For example, in the field of robot interaction, in the prior art, corresponding panoramic semantic information can be generally obtained only from a panoramic image, so that only description about a scene is performed, and corresponding detail semantic analysis and response cannot be performed on a focus area in a targeted manner. According to the method provided by the embodiment of the invention, not only can panoramic semantic information for scene description be obtained, but also detailed semantic information for a focus area can be further obtained, and the focus area can be changed as required, so that the description of different focuses in the scene and the scene can be considered, and more accurate and targeted communication and reaction of the robot in the scene can be facilitated.

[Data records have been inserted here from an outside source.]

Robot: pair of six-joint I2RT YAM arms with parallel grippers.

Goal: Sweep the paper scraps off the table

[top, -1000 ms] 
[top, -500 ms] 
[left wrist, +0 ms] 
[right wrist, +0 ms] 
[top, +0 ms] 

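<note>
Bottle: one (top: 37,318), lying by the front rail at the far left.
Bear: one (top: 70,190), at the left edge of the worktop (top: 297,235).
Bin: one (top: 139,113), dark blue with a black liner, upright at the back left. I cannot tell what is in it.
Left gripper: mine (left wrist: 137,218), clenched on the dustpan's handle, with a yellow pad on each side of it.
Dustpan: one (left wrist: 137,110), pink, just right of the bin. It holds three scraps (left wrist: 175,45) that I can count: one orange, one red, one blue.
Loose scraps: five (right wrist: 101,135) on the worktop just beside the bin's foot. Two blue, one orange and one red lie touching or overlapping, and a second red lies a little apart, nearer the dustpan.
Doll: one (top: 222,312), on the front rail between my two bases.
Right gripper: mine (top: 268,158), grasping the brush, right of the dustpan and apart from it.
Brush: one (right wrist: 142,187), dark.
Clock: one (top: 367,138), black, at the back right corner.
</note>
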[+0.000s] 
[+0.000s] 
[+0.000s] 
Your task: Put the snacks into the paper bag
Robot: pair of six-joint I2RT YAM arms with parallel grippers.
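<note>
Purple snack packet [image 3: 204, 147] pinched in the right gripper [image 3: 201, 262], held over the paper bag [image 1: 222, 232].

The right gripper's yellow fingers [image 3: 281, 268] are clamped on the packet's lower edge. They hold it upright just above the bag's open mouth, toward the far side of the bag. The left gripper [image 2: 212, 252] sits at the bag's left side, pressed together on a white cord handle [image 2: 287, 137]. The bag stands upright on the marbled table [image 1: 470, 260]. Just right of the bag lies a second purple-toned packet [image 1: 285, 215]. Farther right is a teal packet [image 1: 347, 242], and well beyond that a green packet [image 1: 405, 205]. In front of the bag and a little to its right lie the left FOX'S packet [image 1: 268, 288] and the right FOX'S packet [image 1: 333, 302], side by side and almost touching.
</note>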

Next, an image processing apparatus according to an embodiment of the present invention is described with reference to fig. 7. Fig. 7 shows a block diagram of an image processing apparatus 700 according to an embodiment of the present invention. The image processing apparatus of the embodiment of the present invention may be applied to both a still image and a video frame in a video that changes with time, and is not limited herein. As shown in fig. 7, the image processing apparatus 700 includes an acquisition unit 710, a semantic division unit 720, a focus area acquisition unit 730, and a description unit 740. The apparatus 700 may include other components in addition to these units, however, since these components are not related to the contents of the embodiments of the present invention, illustration and description thereof are omitted herein. Further, since the specific details of the following operations performed by the image processing apparatus 700 according to the embodiment of the present invention are the same as those described above with reference to fig. 1 to 6, a repetitive description of the same details is omitted herein to avoid redundancy.

The acquisition unit 710 of the image processing apparatus 700 in fig. 7 is configured to acquire a panoramic image and one or more partial images within the panoramic image.

The acquisition unit 710 may acquire the panoramic image and the one or more partial images using a multi-sensor system. The series of images acquired by the multi-sensor imaging system may include a panoramic image acquired by a panoramic sensor in the multi-sensor imaging system and one or more partial images within the panoramic image acquired by one or more partial sensors in the multi-sensor imaging system. Here, the panoramic image may be acquired by photographing scene image information of, for example, 360 degrees by a wide angle technique by a panoramic sensor, and may be further mapped into a two-dimensional image by conversion of a longitude and latitude coordinate system. Accordingly, within the range of the scene shot by the panoramic image, one or more local images can also be acquired by one or more local sensors. Among these, the local sensor may be, for example: one or more of a high-definition sensor, an infrared sensor, a light field sensor, a point cloud sensor, a stereoscopic vision sensor and a laser sensor. By means of the above-mentioned local sensors, the corresponding, for example: one or more of a high-definition partial image, an infrared partial image, a light field partial image, a point cloud partial image, a stereoscopic vision partial image, and a laser partial image.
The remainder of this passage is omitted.